◆ **BRIEF**
Return the data below unchanged, without images.

━━━ THE DATA

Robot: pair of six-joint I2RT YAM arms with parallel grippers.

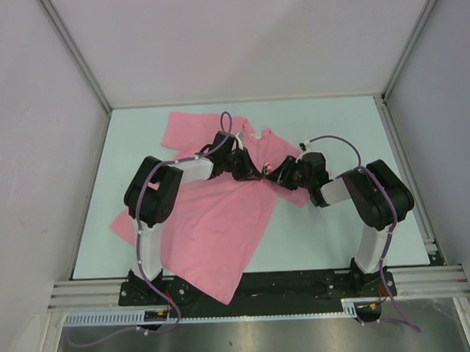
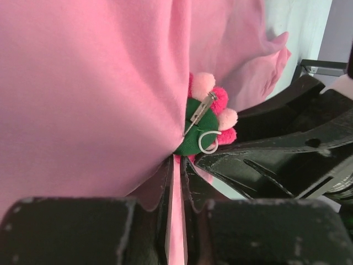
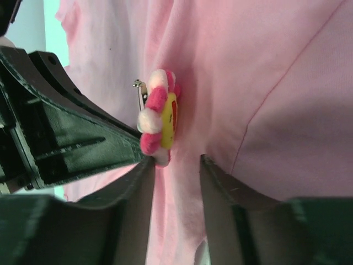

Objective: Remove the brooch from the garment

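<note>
Left gripper point(image 2: 176, 165): jaws pinching a fold of the garment point(image 2: 83, 83). Right gripper point(image 3: 175, 161): jaws spread, brooch point(image 3: 159, 118) just beyond their tips.

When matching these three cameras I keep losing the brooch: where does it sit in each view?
Top external: not discernible, hidden where the left tool and right tool meet over the garment.
Left wrist: the brooch is right of centre, green back and pin showing.
Right wrist: the brooch is left of centre, edge-on, just above the right tool.
Shared landmark: the pink garment, in all three.
</note>
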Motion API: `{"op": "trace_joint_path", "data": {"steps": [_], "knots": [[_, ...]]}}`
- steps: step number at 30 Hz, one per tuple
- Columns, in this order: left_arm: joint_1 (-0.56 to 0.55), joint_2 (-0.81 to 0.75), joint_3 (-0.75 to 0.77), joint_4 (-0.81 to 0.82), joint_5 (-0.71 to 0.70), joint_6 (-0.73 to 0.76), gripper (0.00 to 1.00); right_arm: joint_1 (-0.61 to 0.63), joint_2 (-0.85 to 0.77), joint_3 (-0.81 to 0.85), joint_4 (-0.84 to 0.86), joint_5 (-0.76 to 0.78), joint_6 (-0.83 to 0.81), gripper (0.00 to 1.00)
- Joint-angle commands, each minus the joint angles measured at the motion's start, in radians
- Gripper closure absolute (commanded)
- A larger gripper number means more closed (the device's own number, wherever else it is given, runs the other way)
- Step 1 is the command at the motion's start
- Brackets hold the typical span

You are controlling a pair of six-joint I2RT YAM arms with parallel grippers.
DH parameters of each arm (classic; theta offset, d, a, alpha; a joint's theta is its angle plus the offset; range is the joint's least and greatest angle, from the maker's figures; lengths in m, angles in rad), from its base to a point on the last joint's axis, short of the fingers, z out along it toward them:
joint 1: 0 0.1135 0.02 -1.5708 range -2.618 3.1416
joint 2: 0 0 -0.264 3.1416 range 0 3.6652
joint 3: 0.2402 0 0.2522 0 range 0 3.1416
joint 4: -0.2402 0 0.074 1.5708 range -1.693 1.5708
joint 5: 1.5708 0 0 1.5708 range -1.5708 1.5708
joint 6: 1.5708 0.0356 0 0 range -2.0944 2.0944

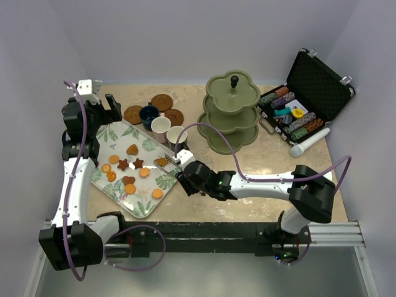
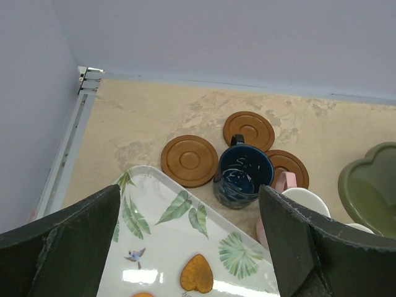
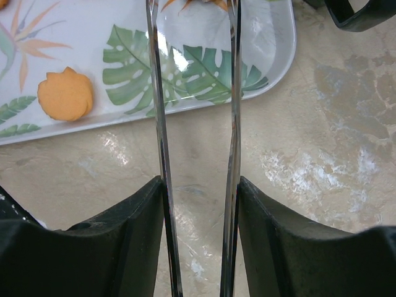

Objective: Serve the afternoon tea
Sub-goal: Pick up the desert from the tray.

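Watching from the arms' end of the table [image 1: 260, 162], calling the back wall 12 o'clock.

The leaf-print tray [image 1: 148, 205] sits around 8 to 9 o'clock. All the biscuits [image 1: 130, 189] are on it, orange and brown ones spread loosely over the middle.

The right gripper [image 3: 198, 192] is clenched on a pair of thin shiny tongs [image 3: 159, 154]. Both black fingers press on the outsides of the two blades, which stand a little apart. The blades reach over the tray's 3 o'clock edge, right at a leaf-shaped biscuit [image 1: 161, 162]. The tips are cut off at the top of the wrist view, so I honestly can't tell if they're pinching it or just sitting over it. Another orange biscuit [image 3: 65, 94] lies on the tray at roughly 10 o'clock from the tongs, well apart from them.

The left gripper [image 2: 189, 204] hangs up around 10 o'clock over the tray's far corner. Its jaws are spread wide and it's holding nothing.

Just past it are the three brown saucers [image 1: 162, 102], with the navy cup [image 2: 241, 176] standing among them. I can't tell whether it sits on one or on the bare table.

The pinkish-white cup [image 1: 160, 125] and the cream cup [image 1: 177, 135] stand side by side at about 4 o'clock from the navy one, just off the tray's far edge.

The olive three-tier stand [image 1: 244, 96] is upright near 12 to 1 o'clock. The case of poker chips [image 1: 309, 93] lies open over at 2 o'clock.
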Motion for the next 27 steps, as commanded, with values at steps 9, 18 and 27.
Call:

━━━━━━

◆ **SOLUTION**
Robot: pair of six-joint I2RT YAM arms with parallel grippers.


Objective: Remove the brooch from the garment

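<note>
Left gripper point(image 2: 176, 165): jaws pinching a fold of the garment point(image 2: 83, 83). Right gripper point(image 3: 175, 161): jaws spread, brooch point(image 3: 159, 118) just beyond their tips.

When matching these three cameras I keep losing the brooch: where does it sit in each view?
Top external: not discernible, hidden where the left tool and right tool meet over the garment.
Left wrist: the brooch is right of centre, green back and pin showing.
Right wrist: the brooch is left of centre, edge-on, just above the right tool.
Shared landmark: the pink garment, in all three.
</note>
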Motion API: `{"op": "trace_joint_path", "data": {"steps": [_], "knots": [[_, ...]]}}`
- steps: step number at 30 Hz, one per tuple
- Columns, in this order: left_arm: joint_1 (-0.56 to 0.55), joint_2 (-0.81 to 0.75), joint_3 (-0.75 to 0.77), joint_4 (-0.81 to 0.82), joint_5 (-0.71 to 0.70), joint_6 (-0.73 to 0.76), gripper (0.00 to 1.00); right_arm: joint_1 (-0.61 to 0.63), joint_2 (-0.85 to 0.77), joint_3 (-0.81 to 0.85), joint_4 (-0.84 to 0.86), joint_5 (-0.76 to 0.78), joint_6 (-0.83 to 0.81), gripper (0.00 to 1.00)
- Joint-angle commands, each minus the joint angles measured at the motion's start, in radians
- Gripper closure absolute (commanded)
- A larger gripper number means more closed (the device's own number, wherever else it is given, runs the other way)
- Step 1 is the command at the motion's start
- Brackets hold the typical span

You are controlling a pair of six-joint I2RT YAM arms with parallel grippers.
DH parameters of each arm (classic; theta offset, d, a, alpha; a joint's theta is its angle plus the offset; range is the joint's least and greatest angle, from the maker's figures; lengths in m, angles in rad), from its base to a point on the last joint's axis, short of the fingers, z out along it toward them:
joint 1: 0 0.1135 0.02 -1.5708 range -2.618 3.1416
joint 2: 0 0 -0.264 3.1416 range 0 3.6652
joint 3: 0.2402 0 0.2522 0 range 0 3.1416
joint 4: -0.2402 0 0.074 1.5708 range -1.693 1.5708
joint 5: 1.5708 0 0 1.5708 range -1.5708 1.5708
joint 6: 1.5708 0.0356 0 0 range -2.0944 2.0944


Objective: Serve the afternoon tea
Sub-goal: Pick up the desert from the tray.

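Watching from the arms' end of the table [image 1: 260, 162], calling the back wall 12 o'clock.

The leaf-print tray [image 1: 148, 205] sits around 8 to 9 o'clock. All the biscuits [image 1: 130, 189] are on it, orange and brown ones spread loosely over the middle.

The right gripper [image 3: 198, 192] is clenched on a pair of thin shiny tongs [image 3: 159, 154]. Both black fingers press on the outsides of the two blades, which stand a little apart. The blades reach over the tray's 3 o'clock edge, right at a leaf-shaped biscuit [image 1: 161, 162]. The tips are cut off at the top of the wrist view, so I honestly can't tell if they're pinching it or just sitting over it. Another orange biscuit [image 3: 65, 94] lies on the tray at roughly 10 o'clock from the tongs, well apart from them.

The left gripper [image 2: 189, 204] hangs up around 10 o'clock over the tray's far corner. Its jaws are spread wide and it's holding nothing.

Just past it are the three brown saucers [image 1: 162, 102], with the navy cup [image 2: 241, 176] standing among them. I can't tell whether it sits on one or on the bare table.

The pinkish-white cup [image 1: 160, 125] and the cream cup [image 1: 177, 135] stand side by side at about 4 o'clock from the navy one, just off the tray's far edge.

The olive three-tier stand [image 1: 244, 96] is upright near 12 to 1 o'clock. The case of poker chips [image 1: 309, 93] lies open over at 2 o'clock.
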Motion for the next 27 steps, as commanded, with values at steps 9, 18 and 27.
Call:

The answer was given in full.